In short, nursing bitterness can clog your arteries. That’s because hostile feelings release adrenaline, which in turn pushes blood through the arteries more strongly. Over time, too many of these intense blood spurts tear arterial walls, and the body patches the injured areas with artery-narrowing plaque. The stress of unresolved relationships issues also damages the immune system.

Of course, forgiving doesn’t mean legitimizing hurtful behaviour, ignoring your personal boundaries, backing away from a needed confrontations or putting up with abuse. But in the name of self-protection, it’s best to dispel fury and develop feelings that are at least neutral or at best loving toward those who have done you wrong.

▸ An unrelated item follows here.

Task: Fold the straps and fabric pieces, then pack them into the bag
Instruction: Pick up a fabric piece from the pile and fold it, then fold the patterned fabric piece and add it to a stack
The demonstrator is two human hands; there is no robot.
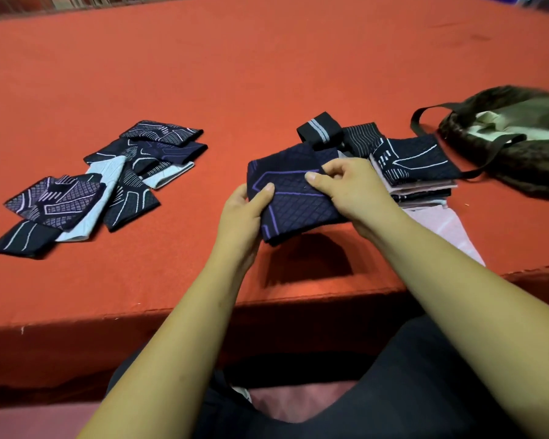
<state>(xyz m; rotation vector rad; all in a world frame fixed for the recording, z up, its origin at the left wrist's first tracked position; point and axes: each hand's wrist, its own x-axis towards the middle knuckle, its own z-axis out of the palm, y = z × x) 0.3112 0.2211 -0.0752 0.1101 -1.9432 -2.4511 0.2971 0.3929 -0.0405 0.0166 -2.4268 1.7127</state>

Purging bitterness and vengefulness from your mental repertoire isn’t a simple matter – it requires support from folks wise in the ways of personal growth. Just think of it as a life saver.

WHAT THE EXPERTS SAY

“In forgiveness we close a conversation about the past and agree not to use the past against the person in the future . Forgiveness is not putting someone on probation. Often, people forgive in a moment of softening of their heart, and then when something comes up, they take it back. We (have to) release ourselves from carrying the weight of judgment in our hearts .”

NANCY PAGAN , life coach, Cambridge, Massachusetts

“To even suggest to survivors of the most severe crimes that they ought to forgive is experienced by victims as guilt-making and a re-victimization. Discussion about victim-offender reconciliation with forgiveness as an issue needs to come from them. But usually in the early stages it doesn’t. Yet those of us who do this work see forgiveness as one of the highest possible outcomes. Victims come typically because they feel disempowered by the legal system. Offenders motivated by the right reasons realize they’ve done harm and want to help in any way they can.”

MARTY PRICE , director, Victim-Offender Reconciliation Program Information and Resource Center, Asheville, North Carolina

“Forgiveness is a matter of deciding how much you want some past event to negatively influence your present. You’re not forgetting what this person did. It’s more that you’re transforming the bitterness into a neutral view : ‘Yes, that happened,’ but the emotional sting is out of it. Objectivity can be an important part of getting to forgiveness. Try to understand the person’s behaviour from their perspective and consider it as an expression of them, not a reflection of you.”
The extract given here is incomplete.